- If you don’t want to watch the video of yesterday’s MIX keynote but still want a sense of what happened, check out Tim Sneath’s keynote liveblog. (via Sam Gentile)
- Other announcements from Mix day one keynote that I missed (all via Tim Sneath)
- Windows Media Services for WS08 released last week. Additionally, the IIS 7 Media Pack adds web playlists (CTP) and bandwidth throttling (GoLive beta) to the baseline media streaming platform.
- The source code (and unit tests) for all the built-in Silverlight 2 controls is available for download. I’m not a lawyer, but it doesn’t look like a “reference-only” licence like the .NET Framework source code is released under. Very cool.
- The Seadragon technology for smooth navigation of mutli-gigabyte sized images over the network will be emnedded in Silverlight as a feature called DeepZoom. You can see a cool demo of DeepZoom on the Hard Rock Memorabilia site and Scott Hanselman posted a walkthru of using the DeepZoom Composer preview tool build your own DeepZoom experience.
- Apparently the .NET client roadmap isn’t all perf and working set improvements. WPF is getting shader support. I couldn’t find anything on this besides the announcement itself, but I’ll be interested how much overlap there is with the DirectX / XNA shader language.
- Quick side note – Installing Silverlight 2 in order to check out the DeepZoom Hard Rock demo was smooth, fast and easy. It’s hard to believe there’s a whole CLR in there.
- Now on to public stuff I saw @ TechFest:
- One of the problems with touch screens is that your fingers obscure what you’re trying to touch. Lucid Touch solves this by having you touch the back of the device, while rendering a virtual shadow of your hand – a technique they call “pseudo transparency”. You really need to watch the video to “get” this. It’s not currently feasible – the prototype uses a webcam on a foot long boom to track hand and finger position. However, they expect a future version will have some type of imaging sensors embedded in the body of the device.

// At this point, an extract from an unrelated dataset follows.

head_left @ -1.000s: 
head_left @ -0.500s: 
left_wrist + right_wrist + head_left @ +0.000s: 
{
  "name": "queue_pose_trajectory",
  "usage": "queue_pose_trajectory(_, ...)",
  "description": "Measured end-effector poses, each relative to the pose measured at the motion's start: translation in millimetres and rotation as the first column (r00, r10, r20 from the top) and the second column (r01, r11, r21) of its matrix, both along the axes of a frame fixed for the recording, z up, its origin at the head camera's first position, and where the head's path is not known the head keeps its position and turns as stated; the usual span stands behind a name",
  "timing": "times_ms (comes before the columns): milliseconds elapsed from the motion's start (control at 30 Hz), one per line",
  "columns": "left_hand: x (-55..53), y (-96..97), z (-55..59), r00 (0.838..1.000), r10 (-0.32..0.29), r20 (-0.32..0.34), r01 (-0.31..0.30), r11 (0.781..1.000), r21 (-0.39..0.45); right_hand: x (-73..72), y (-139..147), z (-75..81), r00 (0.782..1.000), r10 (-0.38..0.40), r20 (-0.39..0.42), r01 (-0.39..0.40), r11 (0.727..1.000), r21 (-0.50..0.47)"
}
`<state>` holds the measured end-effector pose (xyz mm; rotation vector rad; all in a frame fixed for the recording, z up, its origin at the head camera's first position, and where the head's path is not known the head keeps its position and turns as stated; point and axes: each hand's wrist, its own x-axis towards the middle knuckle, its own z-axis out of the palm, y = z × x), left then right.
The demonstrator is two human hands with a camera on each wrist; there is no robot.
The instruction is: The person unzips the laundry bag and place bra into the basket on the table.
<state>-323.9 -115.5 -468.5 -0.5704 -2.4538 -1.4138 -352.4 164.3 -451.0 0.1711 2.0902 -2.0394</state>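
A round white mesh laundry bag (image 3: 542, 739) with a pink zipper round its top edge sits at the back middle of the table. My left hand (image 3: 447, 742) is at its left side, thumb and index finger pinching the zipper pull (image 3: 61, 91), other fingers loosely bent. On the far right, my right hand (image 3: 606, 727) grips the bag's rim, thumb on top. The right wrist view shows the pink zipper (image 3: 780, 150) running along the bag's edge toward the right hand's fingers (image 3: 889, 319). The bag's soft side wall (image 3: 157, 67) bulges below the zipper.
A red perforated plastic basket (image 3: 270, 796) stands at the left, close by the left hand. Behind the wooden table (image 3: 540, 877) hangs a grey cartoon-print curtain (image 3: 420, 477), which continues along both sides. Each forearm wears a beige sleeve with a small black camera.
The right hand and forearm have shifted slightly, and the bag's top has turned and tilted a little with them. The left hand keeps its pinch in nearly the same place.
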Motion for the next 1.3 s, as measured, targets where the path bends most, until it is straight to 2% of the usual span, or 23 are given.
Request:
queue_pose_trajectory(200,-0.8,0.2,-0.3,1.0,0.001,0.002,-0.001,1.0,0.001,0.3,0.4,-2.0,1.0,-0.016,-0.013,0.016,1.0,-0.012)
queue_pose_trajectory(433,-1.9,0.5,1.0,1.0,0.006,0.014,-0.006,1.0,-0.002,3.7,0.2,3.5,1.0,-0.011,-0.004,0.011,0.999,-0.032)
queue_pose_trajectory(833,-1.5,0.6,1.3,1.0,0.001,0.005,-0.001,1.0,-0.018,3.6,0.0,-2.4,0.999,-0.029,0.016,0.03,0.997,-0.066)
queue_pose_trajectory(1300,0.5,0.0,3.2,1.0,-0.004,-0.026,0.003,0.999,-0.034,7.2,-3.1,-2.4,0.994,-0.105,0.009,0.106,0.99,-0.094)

- The Berkeley Emulation Engine version 3 (aka BEE3) (video) is a high powered hardware simulator. Apparently several orders of magnitudes faster than conventional simulation. Frankly, most of this demo was over my head and I’m not really a HW guy. But it sounds really fast.
- BLEWS or “what the blogosphere tells you about news”. Given my interest in political blogging, it’s not a surprise I was interested in this project. This tool categorizes news stories according to their reception in the political blogosphere. It provides a visualization showing not only how many links from a given ideological sphere there are, but how strong the emotions are running. Kinda like Memorandum on major steroids.
- Music Steering (video) is an “interactive music-playlist generation through music-content analysis, music recommendation, and music filtering”. Sort of like LastFM + Pandora on your Zune.
- In-Depth Image Editing (team site) showed some cool photo editing software that reminding me of Microsoft Max.
- MashupOS (paper) is a set of abstractions to improve the browser security model, allowing for isolation between blocks of code from different sources while still allowing safe forms of communication.
- MySong (paper, video) “automatically chooses chords to accompany a vocal melody, allowing a user with no musical training to rapidly create accompanied music”. Karaoke singers rejoice! Actually, it’s pretty cool. You can adjust sliders to adjust characteristics of the generated music like “Jazz factor” and “Happy factor”. Actually, I just want a happy factor slider in all my software.
- I saw some cool projects from the Socio-Digital Systems group and MS Research. My wife is a sociologist and always says there’s no way she could ever get a job in the big house. Maybe after she checks out this team, she’ll stop thinking that.
- The Worldwide Telescope booth was so crowded that I couldn’t get anywhere near it. From what I could see from standing in the back, it looked fantastic. It’s not live yet, but you can check out the video from the TED conference to get a sense of it.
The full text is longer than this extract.